(Entries taken from a collection)

################

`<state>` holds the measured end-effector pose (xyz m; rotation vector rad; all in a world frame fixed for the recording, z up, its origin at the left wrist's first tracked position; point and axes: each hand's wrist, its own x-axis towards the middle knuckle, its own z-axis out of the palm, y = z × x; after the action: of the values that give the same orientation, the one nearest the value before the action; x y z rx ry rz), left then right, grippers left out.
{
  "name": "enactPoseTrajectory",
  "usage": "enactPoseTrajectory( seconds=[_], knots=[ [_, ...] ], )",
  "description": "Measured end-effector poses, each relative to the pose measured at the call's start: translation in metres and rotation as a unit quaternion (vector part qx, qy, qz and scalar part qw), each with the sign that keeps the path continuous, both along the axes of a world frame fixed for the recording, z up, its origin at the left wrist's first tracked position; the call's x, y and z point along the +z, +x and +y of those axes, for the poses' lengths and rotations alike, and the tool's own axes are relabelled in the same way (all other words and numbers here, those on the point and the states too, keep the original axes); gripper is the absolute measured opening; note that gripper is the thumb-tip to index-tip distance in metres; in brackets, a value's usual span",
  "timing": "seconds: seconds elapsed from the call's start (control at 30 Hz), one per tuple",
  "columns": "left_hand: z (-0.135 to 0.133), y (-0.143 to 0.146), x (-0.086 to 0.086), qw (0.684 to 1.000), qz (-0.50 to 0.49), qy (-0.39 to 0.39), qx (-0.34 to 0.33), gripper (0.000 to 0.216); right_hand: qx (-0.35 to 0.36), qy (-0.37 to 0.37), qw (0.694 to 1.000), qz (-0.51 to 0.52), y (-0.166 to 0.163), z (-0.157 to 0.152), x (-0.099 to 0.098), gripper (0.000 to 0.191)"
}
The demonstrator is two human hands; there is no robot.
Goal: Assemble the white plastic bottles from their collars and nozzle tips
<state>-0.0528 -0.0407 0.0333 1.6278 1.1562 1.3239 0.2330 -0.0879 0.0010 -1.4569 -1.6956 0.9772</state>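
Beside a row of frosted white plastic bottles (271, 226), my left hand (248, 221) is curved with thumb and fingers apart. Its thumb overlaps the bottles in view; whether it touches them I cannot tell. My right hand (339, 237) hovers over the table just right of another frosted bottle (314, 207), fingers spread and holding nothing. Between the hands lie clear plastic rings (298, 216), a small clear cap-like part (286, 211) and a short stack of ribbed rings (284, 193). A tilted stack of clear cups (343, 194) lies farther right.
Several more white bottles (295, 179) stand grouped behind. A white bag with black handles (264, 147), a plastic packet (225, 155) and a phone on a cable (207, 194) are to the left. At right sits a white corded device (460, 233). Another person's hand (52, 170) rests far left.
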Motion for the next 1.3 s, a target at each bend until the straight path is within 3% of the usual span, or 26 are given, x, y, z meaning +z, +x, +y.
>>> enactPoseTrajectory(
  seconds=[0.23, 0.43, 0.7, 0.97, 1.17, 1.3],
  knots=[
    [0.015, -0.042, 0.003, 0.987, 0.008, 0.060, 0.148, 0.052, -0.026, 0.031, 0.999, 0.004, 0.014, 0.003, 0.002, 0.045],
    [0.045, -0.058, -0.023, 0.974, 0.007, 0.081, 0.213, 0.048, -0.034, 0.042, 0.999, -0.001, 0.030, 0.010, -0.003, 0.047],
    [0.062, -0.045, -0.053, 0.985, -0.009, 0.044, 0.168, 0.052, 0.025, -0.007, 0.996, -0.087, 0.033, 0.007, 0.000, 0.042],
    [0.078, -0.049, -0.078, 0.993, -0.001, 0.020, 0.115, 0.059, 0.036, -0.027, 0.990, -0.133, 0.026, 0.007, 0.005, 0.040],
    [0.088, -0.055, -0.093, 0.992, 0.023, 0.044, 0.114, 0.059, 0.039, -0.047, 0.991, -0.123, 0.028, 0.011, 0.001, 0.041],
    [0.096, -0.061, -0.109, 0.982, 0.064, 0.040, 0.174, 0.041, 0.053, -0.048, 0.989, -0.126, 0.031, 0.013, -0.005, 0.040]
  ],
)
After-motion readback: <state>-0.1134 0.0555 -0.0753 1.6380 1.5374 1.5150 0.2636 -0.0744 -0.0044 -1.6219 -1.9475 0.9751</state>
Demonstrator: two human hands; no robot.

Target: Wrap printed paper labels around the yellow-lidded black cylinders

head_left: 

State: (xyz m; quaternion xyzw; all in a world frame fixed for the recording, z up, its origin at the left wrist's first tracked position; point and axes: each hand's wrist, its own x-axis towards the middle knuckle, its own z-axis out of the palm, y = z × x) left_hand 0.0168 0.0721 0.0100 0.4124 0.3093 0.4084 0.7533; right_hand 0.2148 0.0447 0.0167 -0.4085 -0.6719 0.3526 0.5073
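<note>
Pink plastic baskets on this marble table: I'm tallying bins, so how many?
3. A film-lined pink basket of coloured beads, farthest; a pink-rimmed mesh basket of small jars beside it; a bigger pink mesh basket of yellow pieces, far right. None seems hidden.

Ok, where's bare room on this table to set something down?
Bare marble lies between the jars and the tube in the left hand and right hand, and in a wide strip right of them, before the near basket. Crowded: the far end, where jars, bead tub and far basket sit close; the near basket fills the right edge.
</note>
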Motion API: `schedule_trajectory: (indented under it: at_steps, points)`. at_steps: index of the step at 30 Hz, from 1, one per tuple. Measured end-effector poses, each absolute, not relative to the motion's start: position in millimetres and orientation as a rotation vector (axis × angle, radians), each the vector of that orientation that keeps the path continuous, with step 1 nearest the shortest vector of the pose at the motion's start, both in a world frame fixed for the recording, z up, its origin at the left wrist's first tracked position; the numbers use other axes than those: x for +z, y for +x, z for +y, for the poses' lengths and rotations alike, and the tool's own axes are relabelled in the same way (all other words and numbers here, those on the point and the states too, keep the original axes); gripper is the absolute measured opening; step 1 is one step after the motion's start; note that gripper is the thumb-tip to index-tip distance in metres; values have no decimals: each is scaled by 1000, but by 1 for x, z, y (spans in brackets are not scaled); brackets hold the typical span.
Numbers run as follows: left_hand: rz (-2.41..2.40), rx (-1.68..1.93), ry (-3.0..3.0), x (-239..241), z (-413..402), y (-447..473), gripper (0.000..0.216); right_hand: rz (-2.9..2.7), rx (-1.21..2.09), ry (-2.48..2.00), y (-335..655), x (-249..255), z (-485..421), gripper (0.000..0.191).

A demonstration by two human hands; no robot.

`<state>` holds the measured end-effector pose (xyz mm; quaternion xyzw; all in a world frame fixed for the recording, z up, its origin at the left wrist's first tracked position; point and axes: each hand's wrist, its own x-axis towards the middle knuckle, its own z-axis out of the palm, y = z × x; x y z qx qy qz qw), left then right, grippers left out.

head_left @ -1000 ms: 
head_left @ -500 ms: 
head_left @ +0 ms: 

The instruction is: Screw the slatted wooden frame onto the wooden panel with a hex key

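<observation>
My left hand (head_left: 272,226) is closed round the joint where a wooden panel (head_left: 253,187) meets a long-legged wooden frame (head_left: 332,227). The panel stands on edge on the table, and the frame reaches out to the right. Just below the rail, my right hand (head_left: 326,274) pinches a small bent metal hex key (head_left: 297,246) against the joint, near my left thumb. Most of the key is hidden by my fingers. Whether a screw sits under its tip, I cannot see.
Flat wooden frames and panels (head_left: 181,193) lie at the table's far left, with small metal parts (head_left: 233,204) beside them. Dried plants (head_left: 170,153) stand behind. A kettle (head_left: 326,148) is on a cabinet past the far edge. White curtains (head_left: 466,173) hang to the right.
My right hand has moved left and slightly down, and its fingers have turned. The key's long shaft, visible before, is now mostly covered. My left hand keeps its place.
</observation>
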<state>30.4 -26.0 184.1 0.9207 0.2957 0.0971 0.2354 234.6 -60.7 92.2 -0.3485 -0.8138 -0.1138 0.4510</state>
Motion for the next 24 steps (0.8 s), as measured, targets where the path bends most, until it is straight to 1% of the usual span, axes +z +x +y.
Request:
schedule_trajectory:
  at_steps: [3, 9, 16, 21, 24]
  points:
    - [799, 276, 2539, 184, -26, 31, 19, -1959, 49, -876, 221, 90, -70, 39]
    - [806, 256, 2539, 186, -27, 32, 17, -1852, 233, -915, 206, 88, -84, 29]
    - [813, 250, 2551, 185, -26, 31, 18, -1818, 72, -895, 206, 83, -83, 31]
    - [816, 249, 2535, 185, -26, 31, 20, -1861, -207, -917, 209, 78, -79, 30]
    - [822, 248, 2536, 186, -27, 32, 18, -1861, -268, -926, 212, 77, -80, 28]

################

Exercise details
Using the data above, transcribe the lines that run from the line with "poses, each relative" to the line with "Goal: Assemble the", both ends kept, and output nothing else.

Expected output
  "description": "Measured end-effector poses, each relative to the pose measured at the call's start: translation in metres and rotation as a unit quaternion (vector part qx, qy, qz and scalar part qw), each with the sign that keeps the path continuous, both along the axes of a world frame fixed for the recording, z up, its origin at the left wrist's first tracked position; the call's x, y and z point along the +z, +x and +y of those axes, for the poses' lengths and rotations alike, and the tool's own axes are relabelled in the same way (all other words and numbers here, those on the point and the states too, keep the original axes); gripper is the absolute measured opening; note that gripper is the thumb-tip to index-tip distance in metres; in brackets, a value's usual span",
  "timing": "seconds: seconds elapsed from the call's start (control at 30 Hz), one per tuple",
  "columns": "left_hand: z (-0.135 to 0.133), y (-0.143 to 0.146), x (-0.086 to 0.086), qw (0.684 to 1.000), qz (-0.50 to 0.49), qy (-0.39 to 0.39), qx (-0.34 to 0.33), gripper (0.000 to 0.216); right_hand: qx (-0.35 to 0.36), qy (-0.37 to 0.37), qw (0.694 to 1.000), qz (-0.51 to 0.52), y (-0.166 to 0.163), z (-0.157 to 0.152), x (-0.099 to 0.098), gripper (0.000 to 0.191)"
}
The demonstrator is two human hands; there is no robot.
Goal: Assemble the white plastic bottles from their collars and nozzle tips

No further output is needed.